Il potenziamento cognitivo è un insieme di attività ed interventi mirati a rafforzare le funzioni mentali (come memoria, attenzione, ragionamento) e le abilità di apprendimento, sfruttando la plasticità cerebrale per migliorare le capacità di un individuo, indipendentemente dall’età o dalla presenza di patologie. Si rivolge a diverse fasce d’età, dai bambini agli adulti con difficoltà di apprendimento e si avvale di approcci e strumenti personalizzati, spesso con il supporto di professionisti come psicologi e pedagogisti.
Obiettivi del Potenziamento Cognitivo
- Rafforzare le funzioni cognitive: Migliorare memoria, attenzione, funzioni esecutive, ragionamento logico, comprensione e problem solving.
- Migliorare le abilità scolastiche: Potenziamento di lettura, scrittura e calcolo, soprattutto per chi ha Disturbi Specifici dell’Apprendimento (DSA) o Bisogni Educativi Speciali (BES).
- Sviluppare il potenziale di apprendimento: Aiutare individui di ogni età a sviluppare meglio le proprie capacità.
Il potenziamento cognitivo è per:
- Bambini e ragazzi: Con difficoltà di apprendimento, ritardo cognitivo, o in situazioni di Bisogni Educativi Speciali (BES).
- Adulti: Che desiderano migliorare le proprie prestazioni o competenze.

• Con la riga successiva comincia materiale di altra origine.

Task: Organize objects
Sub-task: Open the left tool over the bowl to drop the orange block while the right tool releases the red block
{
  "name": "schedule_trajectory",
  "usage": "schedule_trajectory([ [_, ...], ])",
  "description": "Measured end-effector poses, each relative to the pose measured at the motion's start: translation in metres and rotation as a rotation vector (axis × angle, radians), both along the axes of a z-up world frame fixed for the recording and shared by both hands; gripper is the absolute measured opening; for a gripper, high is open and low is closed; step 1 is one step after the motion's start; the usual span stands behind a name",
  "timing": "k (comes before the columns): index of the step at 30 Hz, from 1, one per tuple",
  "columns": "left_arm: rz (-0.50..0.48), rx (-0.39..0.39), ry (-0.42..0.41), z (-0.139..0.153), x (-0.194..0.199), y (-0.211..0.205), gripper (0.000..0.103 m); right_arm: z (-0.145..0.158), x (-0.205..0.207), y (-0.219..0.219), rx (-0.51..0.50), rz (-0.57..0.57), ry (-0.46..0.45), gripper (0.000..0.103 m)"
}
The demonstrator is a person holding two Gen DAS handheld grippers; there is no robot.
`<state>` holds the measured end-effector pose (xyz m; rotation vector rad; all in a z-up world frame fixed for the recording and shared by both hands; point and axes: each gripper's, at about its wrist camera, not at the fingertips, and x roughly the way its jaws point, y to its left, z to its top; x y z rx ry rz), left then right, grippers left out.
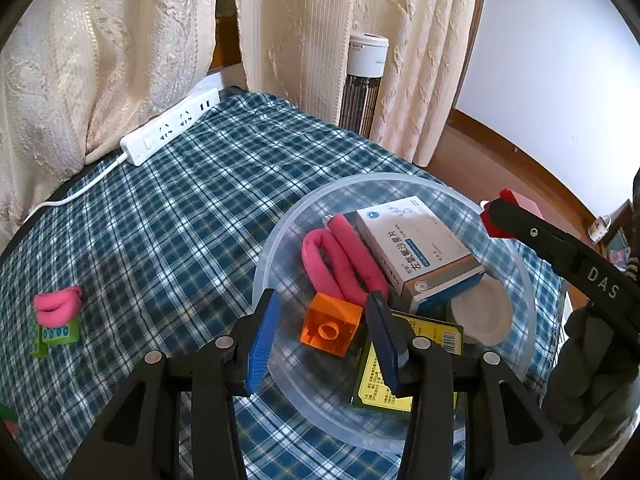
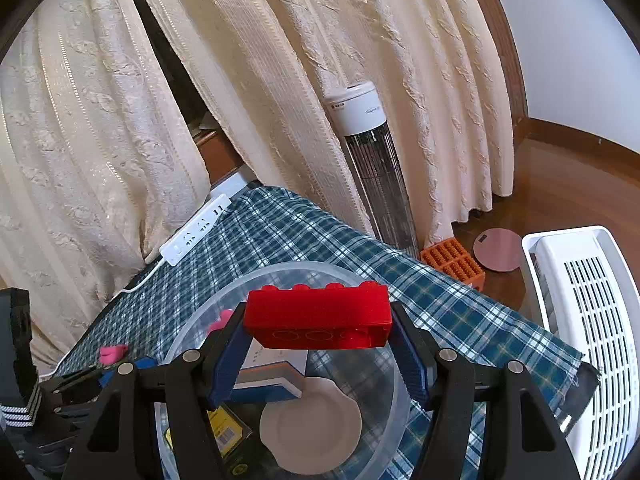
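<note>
A clear plastic bowl [image 1: 516, 264] sits on the plaid tablecloth. It holds an orange block [image 1: 332, 325], a pink foam curler [image 1: 340, 258], a white and blue medicine box [image 1: 416, 246], a small white dish [image 1: 482, 312] and a yellow packet [image 1: 384, 384]. My left gripper [image 1: 324, 332] is open over the bowl, its jaws either side of the orange block and apart from it. My right gripper [image 2: 320, 344] is shut on a red brick [image 2: 318, 316] and holds it above the bowl [image 2: 224, 300]. The red brick also shows in the left wrist view [image 1: 516, 212].
A second pink curler [image 1: 56, 306] lies on green blocks [image 1: 54, 336] at the table's left. A white power strip [image 1: 172, 128] lies at the back by the curtains. A tower heater [image 2: 372, 168], an orange abacus toy [image 2: 454, 262] and a white basket [image 2: 588, 320] stand on the floor.
</note>
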<state>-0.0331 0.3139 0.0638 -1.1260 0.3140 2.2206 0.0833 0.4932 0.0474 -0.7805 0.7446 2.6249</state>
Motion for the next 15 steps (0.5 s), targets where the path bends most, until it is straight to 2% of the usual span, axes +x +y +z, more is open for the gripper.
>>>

1. Valutazione: Si inizia con una valutazione per identificare il profilo cognitivo dell’individuo, i suoi punti di forza e le aree di difficoltà.
2. Pianificazione: Vengono definiti obiettivi terapeutici personalizzati e scelti gli strumenti più adatti.
3. Intervento: Si eseguono attività specifiche (individuali o di gruppo) per stimolare le funzioni cognitive.
4. Ruolo della famiglia/scuola: In alcuni casi, è fondamentale il coinvolgimento dei genitori o degli insegnanti, che possono agire come mediatori per supportare il percorso a casa.
- Plasticità cerebrale: La capacità del cervello di modificarsi, sia strutturalmente che funzionalmente, a seguito di stimoli ambientali e attività.
- Modificabilità cognitiva: La convinzione che le capacità mentali e l’intelligenza non siano statiche, ma possano essere insegnate e potenziate tramite training specifico.
- Esperienza di apprendimento mediato: L’importanza di un mediatore (come un insegnante o un genitore) nel guidare l’apprendimento e l’esposizione agli stimoli.